Recent events have led me to the conclusion that a depopulation agenda is growing more popular among the creeps who rule over us. It’s not a stretch for these self-absorbed, corrupt elites (parasites) to think the world would be a far better place if billions of deplorables (us) would just vanish from the face of the earth. Eugenics has been around a long time, but until recently, the means to depopulate the world did not exist, now it does. Increasingly, the people in charge do not have the skill, patience, intelligence and experience of the old-style professionals who know how to manage difficult problems and are willing to put in the work to fix them. The experienced, competent managers running our increasingly complex, technological, post-industrial nation are giving way to university-credentialed sociopaths with one simple-minded thought - “Exterminate all the brutes”.
As the saying goes; “to a hammer, every problem looks like a nail” and these days, the elites running the world are hammers and the rest of us are nails.
This situation has prevailed visually in the fine art world for some time. For many years, artwork has been increasingly depopulated. Most drawings and paintings I see these days days have little or no people in them. Abstract paintings, are one obvious example, but also representational art too. Artists from previous eras, like Gainsborough, Canaletto and Van Gogh, Norman Rockwell filled their paintings with people, sometimes lots of people.
Contemporary artists paint scenes of trees, buildings, sky, oceans, but oddly, no people. Genre painters are an exception, but the contemporary world that most of us inhabit, the suburban landscape of subdivisions, highways, strip malls and parking lots is rarely depicted in paintings and drawings. Portrait painters mainly work from photos and their lone subjects often look lonely and depressed. I’m not showing examples of these paintings, because they are ubiquitous and I don’t want to seem like I’m ridiculing them. There are likely many reasons for the lack of people, here’s some that I think caused the depopulation of contemporary art.

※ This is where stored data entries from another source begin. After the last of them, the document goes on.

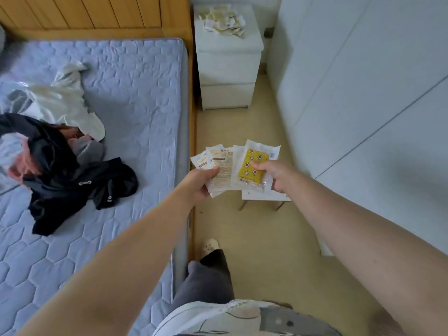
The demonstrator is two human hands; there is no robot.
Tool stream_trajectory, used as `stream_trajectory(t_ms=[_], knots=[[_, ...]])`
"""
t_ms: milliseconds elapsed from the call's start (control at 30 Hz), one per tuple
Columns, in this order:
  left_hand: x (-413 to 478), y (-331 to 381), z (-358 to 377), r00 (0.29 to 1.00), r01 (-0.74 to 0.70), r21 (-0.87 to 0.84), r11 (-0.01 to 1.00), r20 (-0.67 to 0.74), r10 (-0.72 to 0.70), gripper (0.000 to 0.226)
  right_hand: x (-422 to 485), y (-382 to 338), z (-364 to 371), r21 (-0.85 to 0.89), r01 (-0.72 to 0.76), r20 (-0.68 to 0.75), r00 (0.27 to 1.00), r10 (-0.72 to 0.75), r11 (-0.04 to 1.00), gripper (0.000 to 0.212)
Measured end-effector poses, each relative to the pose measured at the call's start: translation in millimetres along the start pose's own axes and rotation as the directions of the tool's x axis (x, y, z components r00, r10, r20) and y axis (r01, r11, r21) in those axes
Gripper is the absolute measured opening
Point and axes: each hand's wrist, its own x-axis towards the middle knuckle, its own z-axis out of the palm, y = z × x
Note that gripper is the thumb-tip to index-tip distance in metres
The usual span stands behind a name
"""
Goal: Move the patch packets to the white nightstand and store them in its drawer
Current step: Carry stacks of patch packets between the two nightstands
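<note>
At frame centre, carrying packets [221, 166] above floor [261, 238]: pale ones pinched in left grip [202, 184], yellow one pinched in right grip [276, 175]. Judged mid-transport. Similar heap [223, 23] atop nightstand [252, 44], upper centre; drawers [225, 69] shut. Next: approach, free one grip, pull one open.

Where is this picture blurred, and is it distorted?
Head view: clothes at far left are smeared; patch packets in the left hand and right hand look fairly sharp; the heap on the nightstand is soft; the bed rail bows slightly.
</note>
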Motion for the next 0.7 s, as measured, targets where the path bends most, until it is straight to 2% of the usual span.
stream_trajectory(t_ms=[100, 167, 300, 433, 467, 600, 700], knots=[[23.2, 81.0, -5.9, 0.998, -0.063, 0.056, 0.996, 0.001, 0.063, 0.036, 13.7, -67.7, 31.6, 0.046, 0.022, 0.026, 0.999, -0.023, 0.999, 0.018], [37.0, 124.2, -6.4, 0.994, -0.107, 0.079, 0.991, 0.004, 0.107, 0.039, 26.9, -105.5, 45.5, 0.085, 0.035, 0.076, 0.996, -0.042, 0.996, 0.011], [75.2, 193.9, 4.0, 0.988, -0.149, 0.067, 0.987, 0.052, 0.146, 0.039, 62.0, -177.1, 57.9, 0.097, 0.089, 0.092, 0.991, -0.098, 0.991, 0.025], [126.9, 252.7, 24.7, 0.984, -0.18, 0.045, 0.983, 0.022, 0.179, 0.038, 107.1, -243.6, 59.2, 0.096, 0.125, 0.089, 0.987, -0.133, 0.988, 0.047], [141.9, 267.0, 29.5, 0.983, -0.181, 0.042, 0.983, 0.008, 0.181, 0.038, 120.5, -260.3, 59.0, 0.1, 0.133, 0.093, 0.985, -0.142, 0.986, 0.047], [216.1, 331.1, 51.8, 0.982, -0.184, 0.05, 0.982, -0.041, 0.186, 0.036, 194.2, -328.6, 54.4, 0.148, 0.145, 0.115, 0.98, -0.162, 0.978, 0.02], [288.3, 390.4, 81.9, 0.979, -0.192, 0.074, 0.979, -0.058, 0.197, 0.037, 264.2, -391.2, 46.4, 0.185, 0.15, 0.098, 0.981, -0.17, 0.971, 0.025]])
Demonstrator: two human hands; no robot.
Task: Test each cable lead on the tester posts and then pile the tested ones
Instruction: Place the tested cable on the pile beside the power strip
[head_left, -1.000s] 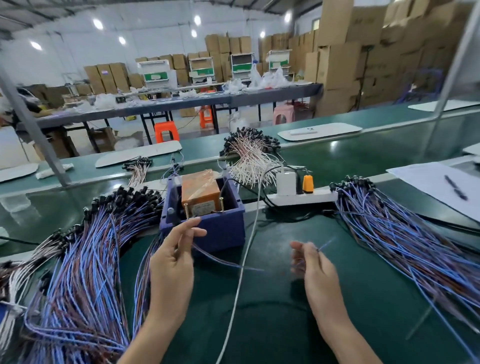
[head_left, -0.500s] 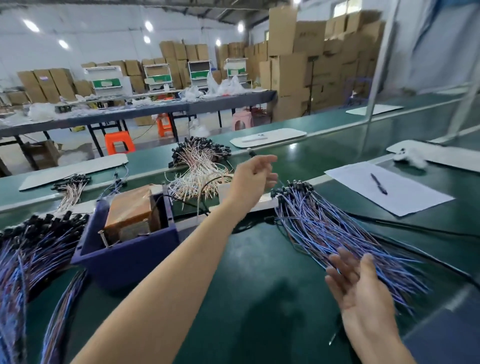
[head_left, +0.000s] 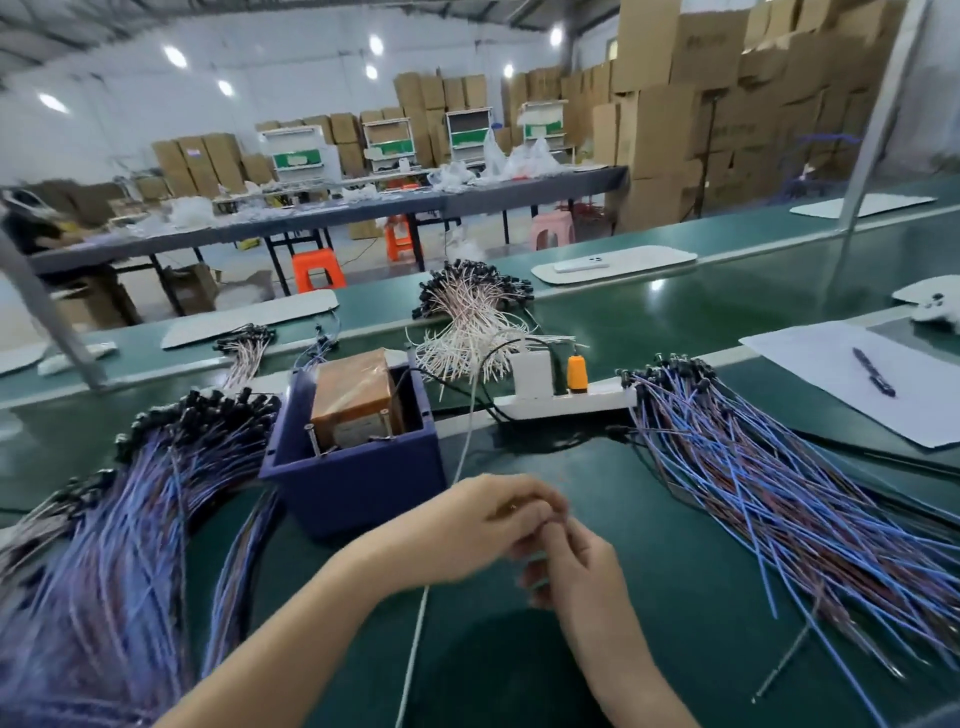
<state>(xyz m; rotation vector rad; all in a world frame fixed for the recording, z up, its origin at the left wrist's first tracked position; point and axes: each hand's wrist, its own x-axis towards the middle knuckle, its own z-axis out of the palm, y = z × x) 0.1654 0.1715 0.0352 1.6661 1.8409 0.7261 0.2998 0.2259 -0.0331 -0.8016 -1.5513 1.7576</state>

Part of the problem is that universities and art schools churn out credentialed artists who never learned to draw the human form. Art schools have “Life Drawing” classes where students draw nude models, but the next step, drawing clothed people is a rarity these days.
Another problem is the collapse of the publishing industry that used to pay artists to illustrate contemporary scenes, caricatures, portraits etc. Illustrators used to be able to make a good living - now, with rare exception, that way of making a living is joining the growing ranks of obsolete occupations.. Artificial Intelligence will make the business of creating illustration by hand even more difficult.
But, people still love art and people still go to art festivals and galleries and buy paintings. But the sort of painting these people buy are mostly decorations to hang over sofas or fill up blank walls in office hallways or waiting rooms. Decorations can’t be too interesting. People are too interesting.
A big problem for the contemporary artist is the contemporary human form, often obese, tattooed, wearing cheap, mass-produced ill-fitting clothing, festooned with corporate logos. Very often, people are in cars or staring at cell phones. Contemporary landscapes are also a problem. Downtown sidewalks are often filthy and populated with the homeless in tents. Empty, boarded-up storefronts. Office towers devoid of workers. Advertisements, 5G antennas and surveillance cameras. Not a pretty picture.
So what’s an artist to do? Speaking for myself, I like people and I like drawing people in all their shapes and forms… even if those drawings are sometimes disturbing.
Somebody has to do it.
Insects and birds have also experienced a population decline... Fish, too.
Still plenty of fucking assholes around, though!